Nicht immer freilich ist der Styl zierlich und der Inhalt zahm. Die größten Virtuosen sind in dieser Beziehung die Flößer, welche auf der Isar nach München fahren und über Holzkirchen im Stellwagen heimkehren. Als Pertinenzen führen sie eine große Axt und einen Centner Seile bei sich, die sie dann ihrem Gegenüber auf den Schooß legen. Da sie müde sind, schlummern sie gewöhnlich auf der Schulter des Nachbars ein, und alle Versuche, solch’ holde Last von sich abzuwälzen, sind vergeblich. Und doch ist es vielleicht besser, sie schlafen; denn ihr Gespräch betritt gar leicht einen schlüpfrigen Boden, gegen den nur solche Wasserstiefel unempfindlich sind.

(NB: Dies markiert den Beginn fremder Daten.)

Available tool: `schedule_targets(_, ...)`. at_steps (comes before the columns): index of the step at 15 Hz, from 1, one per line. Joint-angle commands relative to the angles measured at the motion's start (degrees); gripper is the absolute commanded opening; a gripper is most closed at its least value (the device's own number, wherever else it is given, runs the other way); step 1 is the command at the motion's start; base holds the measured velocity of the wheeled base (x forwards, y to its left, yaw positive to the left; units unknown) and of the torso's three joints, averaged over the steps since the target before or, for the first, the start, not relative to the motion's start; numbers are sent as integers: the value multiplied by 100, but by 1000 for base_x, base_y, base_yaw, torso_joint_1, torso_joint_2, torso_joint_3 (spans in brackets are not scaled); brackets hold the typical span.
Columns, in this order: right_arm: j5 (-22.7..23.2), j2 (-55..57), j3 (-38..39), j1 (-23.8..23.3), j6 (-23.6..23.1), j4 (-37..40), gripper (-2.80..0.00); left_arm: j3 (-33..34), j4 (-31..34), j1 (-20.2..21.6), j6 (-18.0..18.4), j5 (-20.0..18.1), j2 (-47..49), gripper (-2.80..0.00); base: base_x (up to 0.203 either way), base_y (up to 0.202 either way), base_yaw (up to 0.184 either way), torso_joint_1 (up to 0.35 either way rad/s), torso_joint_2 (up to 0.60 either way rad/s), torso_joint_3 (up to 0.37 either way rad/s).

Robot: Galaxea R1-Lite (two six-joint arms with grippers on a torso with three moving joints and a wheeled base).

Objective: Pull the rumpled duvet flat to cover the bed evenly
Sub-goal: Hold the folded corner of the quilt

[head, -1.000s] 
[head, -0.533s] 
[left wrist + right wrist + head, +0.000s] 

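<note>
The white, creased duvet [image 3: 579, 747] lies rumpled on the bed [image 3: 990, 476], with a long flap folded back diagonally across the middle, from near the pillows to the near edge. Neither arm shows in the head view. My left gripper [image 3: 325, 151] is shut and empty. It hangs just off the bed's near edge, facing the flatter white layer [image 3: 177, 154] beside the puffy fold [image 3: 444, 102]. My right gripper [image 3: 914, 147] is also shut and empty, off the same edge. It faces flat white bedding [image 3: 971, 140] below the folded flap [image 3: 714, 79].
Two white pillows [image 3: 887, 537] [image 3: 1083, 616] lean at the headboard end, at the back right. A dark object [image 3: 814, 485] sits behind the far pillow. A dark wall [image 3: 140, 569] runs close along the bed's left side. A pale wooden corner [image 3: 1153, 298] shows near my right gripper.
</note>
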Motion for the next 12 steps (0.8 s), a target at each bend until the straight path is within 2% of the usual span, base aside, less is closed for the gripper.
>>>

Vorn auf dem Bock thront der Kutscher als eine Macht. Er weiß Alles, er besorgt Alles, er schimpft und protegirt ganz nach Befinden. Wer ihn milde stimmen will, muß ihm eine Cigarre geben; und je schlechter sie ist, desto besser wird er sie finden, desto näher wird sie seinem Verständniß sein. Bedenklicher als jedes andere Hinderniß aber wirken die Wirthshäuser, für die der Stellwagen eine unverbrüchliche Anhänglichkeit besitzt. Denn wer hat jemals gesehen, daß ein Stellwagen an einem Wirthshause vorüberfuhr? Und wer hat es je erlebt, daß ein Kutscher seine Pferde tränkt, ohne selbst ein Glas Bier zu trinken? Wehe, wenn einer der Gäste sich beigehen ließe hierüber zu murren; solche Einrede beantwortet der Lenker höchstens damit, daß er sich noch ein zweites Glas einschenken läßt. Unter diesen Umständen kann man allerdings nicht behaupten, daß der Stellwagen ein Culturfahrzeug ersten Ranges sei. Aber trotzdem kann man bisweilen ganz vergnügte Stunden darin verleben, ja sogar manchmal schöne und poetische.

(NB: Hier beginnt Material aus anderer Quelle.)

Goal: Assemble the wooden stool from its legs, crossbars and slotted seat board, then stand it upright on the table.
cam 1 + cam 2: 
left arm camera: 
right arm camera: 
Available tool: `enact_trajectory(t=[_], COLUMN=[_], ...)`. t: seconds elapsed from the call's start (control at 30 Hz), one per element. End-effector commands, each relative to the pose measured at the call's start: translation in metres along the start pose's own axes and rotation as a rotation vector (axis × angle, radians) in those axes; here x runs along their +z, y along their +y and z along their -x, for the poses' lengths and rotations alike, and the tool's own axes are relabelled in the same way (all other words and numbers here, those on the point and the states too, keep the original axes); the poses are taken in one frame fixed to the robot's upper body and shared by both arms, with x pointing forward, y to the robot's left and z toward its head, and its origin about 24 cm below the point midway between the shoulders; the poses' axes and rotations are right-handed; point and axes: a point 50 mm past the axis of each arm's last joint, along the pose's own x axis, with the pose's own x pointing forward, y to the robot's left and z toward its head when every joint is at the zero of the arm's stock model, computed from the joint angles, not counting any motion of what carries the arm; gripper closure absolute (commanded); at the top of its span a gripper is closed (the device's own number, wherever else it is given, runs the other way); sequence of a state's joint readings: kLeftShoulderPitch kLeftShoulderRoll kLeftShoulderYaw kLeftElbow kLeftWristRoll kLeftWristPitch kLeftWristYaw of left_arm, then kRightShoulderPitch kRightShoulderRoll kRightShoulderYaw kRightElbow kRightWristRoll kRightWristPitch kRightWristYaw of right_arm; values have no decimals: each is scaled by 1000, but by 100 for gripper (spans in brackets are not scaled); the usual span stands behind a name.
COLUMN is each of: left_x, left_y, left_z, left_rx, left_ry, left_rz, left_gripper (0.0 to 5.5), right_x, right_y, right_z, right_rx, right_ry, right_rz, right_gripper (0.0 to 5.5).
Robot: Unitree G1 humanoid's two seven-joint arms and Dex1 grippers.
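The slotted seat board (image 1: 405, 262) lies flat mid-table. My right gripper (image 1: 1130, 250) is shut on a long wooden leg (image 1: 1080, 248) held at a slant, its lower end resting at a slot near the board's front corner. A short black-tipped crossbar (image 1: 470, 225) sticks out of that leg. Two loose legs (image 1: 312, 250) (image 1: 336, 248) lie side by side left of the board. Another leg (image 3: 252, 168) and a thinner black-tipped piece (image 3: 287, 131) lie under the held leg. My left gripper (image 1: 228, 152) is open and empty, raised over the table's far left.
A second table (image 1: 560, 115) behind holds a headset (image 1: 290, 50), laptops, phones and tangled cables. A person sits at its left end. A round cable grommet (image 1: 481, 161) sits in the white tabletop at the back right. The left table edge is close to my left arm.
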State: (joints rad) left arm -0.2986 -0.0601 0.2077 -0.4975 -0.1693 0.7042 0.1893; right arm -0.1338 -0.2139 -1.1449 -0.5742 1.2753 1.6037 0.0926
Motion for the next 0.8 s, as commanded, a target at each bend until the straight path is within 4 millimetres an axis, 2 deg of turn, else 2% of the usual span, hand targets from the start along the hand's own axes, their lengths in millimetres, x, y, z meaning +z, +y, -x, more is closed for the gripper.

So gedenk’ ich noch immer gern einer Fahrt, die ich einmal bei Nacht gemacht; es ging auf den Herbst zu und tiefe Dämmerung lag schon auf der Landschaft, als wir wegfuhren; am Himmel glänzten die ersten Sterne, in den Häusern die ersten Lichter. Unter der Thür saßen die Leute und riefen uns ihren Gruß, als wollten sie sagen: „Ei, wer wird so spät noch fortreisen; wir sind froh, daß wir daheim bleiben können.“ Die Straße führte am See entlang; man hörte, wie die Wellen eintönig anschlugen, wie das Schiff sich regte im Nachtwinde. Der Postillon knöpfte sich den Mantel zu, die Passagiere drückten sich in die Ecke und die kühle Nachtluft flog mir um die Schläfe. Ich saß draußen auf dem Bock. Stückweise ging es dahin unter hohen Buchen, daß die Zweige das Dach des Wagens streiften; dann ward die Straße wieder frei und stieg mäßig bergan. Jetzt ergriff der Postillon sein Horn mit der blauweißen Schnur und blies in die Nacht hinein. Anfangs waren es lustige Weisen, dann kam das alte schmerzenreiche Lied:

Du hast mich zu Grunde gerichtet!
Mein Liebchen, was willst du noch mehr?

Kein Wanderer begegnete uns, nur der Wiederhall antwortete auf die stille Weise. Immer glänzender wurden die Sterne; es war, als ob das Firmament sich wölbte vor unseren Augen, als ob man den kühlen Nachtthau fallen sähe. Dann und wann scholl fernes Gebell zu uns her, und wenn wir an Häusern vorbeifuhren, sah man wohl ein verliebtes Paar, das unter der breiten Altane stand, Arm in Arm oder verstohlen flüsternd. Da knallte der Postillon mit hellem Lachen; doch wenn wir vorüber waren, nickte er still und dachte: „cosi fan tutte.“ Auch er hatte einst ein Lieb gehabt, das seinen Weisen lauschte; er erzählte die lange Geschichte, aber es war nichts davon übrig geblieben als das alte Lied:

Du hast mich zu Grunde gerichtet!
Mein Liebchen, was willst du noch mehr?